Metal-air batteries, particularly lithium-air, are considered a tantalizing goal in battery research. Use of atmospheric oxygen as one of the reactants in a primary or secondary battery would allow many benefits. These include much greater practical energy density, increased safety when fully charged, and reduced need for raw materials in manufacture.
However, to date, no technology has adequately addressed the major problems of metal-air batteries specifically, the air electrode. The reduction of atmospheric oxygen at ambient temperatures may result in partial reduction products, such as peroxides, superoxides, peroxyl radicals, and/or hydroxyl radicals, that may damage other components of the battery. The overpotential required to overcome the sluggish kinetics of the reaction may result in some of the battery's stored energy being released as heat, which is a practical as well as a safety consideration. Recharging such a cell may be even more problematic. In contrast to discharge, the overpotential required to affect the oxidation of, for example, peroxide on recharge may bring the electrode to higher, more damaging potentials.

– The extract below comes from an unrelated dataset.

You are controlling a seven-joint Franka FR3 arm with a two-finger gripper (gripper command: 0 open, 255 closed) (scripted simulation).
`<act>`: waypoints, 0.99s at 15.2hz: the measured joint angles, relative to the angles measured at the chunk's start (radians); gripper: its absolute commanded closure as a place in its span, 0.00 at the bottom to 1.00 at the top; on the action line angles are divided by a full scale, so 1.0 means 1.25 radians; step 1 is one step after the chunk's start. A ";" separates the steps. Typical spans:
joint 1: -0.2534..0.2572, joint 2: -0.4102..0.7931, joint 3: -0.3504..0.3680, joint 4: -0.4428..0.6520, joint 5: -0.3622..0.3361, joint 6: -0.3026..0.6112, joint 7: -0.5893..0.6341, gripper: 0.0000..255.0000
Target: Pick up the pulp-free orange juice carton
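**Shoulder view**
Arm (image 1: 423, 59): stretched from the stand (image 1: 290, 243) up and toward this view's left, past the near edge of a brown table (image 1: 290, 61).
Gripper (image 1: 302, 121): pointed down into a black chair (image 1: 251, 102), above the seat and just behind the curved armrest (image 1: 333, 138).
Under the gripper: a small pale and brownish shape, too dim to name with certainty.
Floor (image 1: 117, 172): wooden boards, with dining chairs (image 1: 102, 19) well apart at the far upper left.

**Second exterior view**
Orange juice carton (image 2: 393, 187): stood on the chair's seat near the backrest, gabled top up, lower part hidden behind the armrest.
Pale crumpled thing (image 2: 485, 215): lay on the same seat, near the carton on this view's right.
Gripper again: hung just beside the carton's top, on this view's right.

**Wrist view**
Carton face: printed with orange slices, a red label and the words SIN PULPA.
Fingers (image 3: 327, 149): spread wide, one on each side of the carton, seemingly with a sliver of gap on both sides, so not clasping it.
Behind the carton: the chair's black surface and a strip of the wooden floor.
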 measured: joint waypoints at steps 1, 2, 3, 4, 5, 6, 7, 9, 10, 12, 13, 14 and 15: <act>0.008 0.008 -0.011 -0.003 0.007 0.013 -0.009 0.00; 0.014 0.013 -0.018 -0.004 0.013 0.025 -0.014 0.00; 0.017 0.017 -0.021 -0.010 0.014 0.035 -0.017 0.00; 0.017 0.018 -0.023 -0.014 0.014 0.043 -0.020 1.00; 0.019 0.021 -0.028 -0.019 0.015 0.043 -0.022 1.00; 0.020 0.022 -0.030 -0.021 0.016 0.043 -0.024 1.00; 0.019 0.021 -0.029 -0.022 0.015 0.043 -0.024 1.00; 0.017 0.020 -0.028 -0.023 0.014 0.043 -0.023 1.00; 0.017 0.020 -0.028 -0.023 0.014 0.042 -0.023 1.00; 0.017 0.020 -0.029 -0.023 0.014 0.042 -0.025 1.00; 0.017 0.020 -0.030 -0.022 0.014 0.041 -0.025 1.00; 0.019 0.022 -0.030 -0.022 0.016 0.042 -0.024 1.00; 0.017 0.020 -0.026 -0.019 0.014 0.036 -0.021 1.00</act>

Since recharging the battery requires the overpotential needed to affect the oxidation of metal-oxygen compounds (for example, lithium peroxide) higher than the equilibrium potential for the reaction, other problems may arise. Such high potentials (often greater than one volt versus a standard hydrogen electrode) may create a highly reactive, oxidative environment that can damage the air electrode, battery solvent, electrolyte and/or other materials that make up the battery. Further complications may include that waste heat may be generated from this overpotential, creating an environment which is even more likely to promote unwanted side reactions, damaging the battery and/or shortening its useful life. It is due to such phenomena that high energy density metal-air batteries (such as lithium-air and sodium-air batteries) have not yet realized their full promise.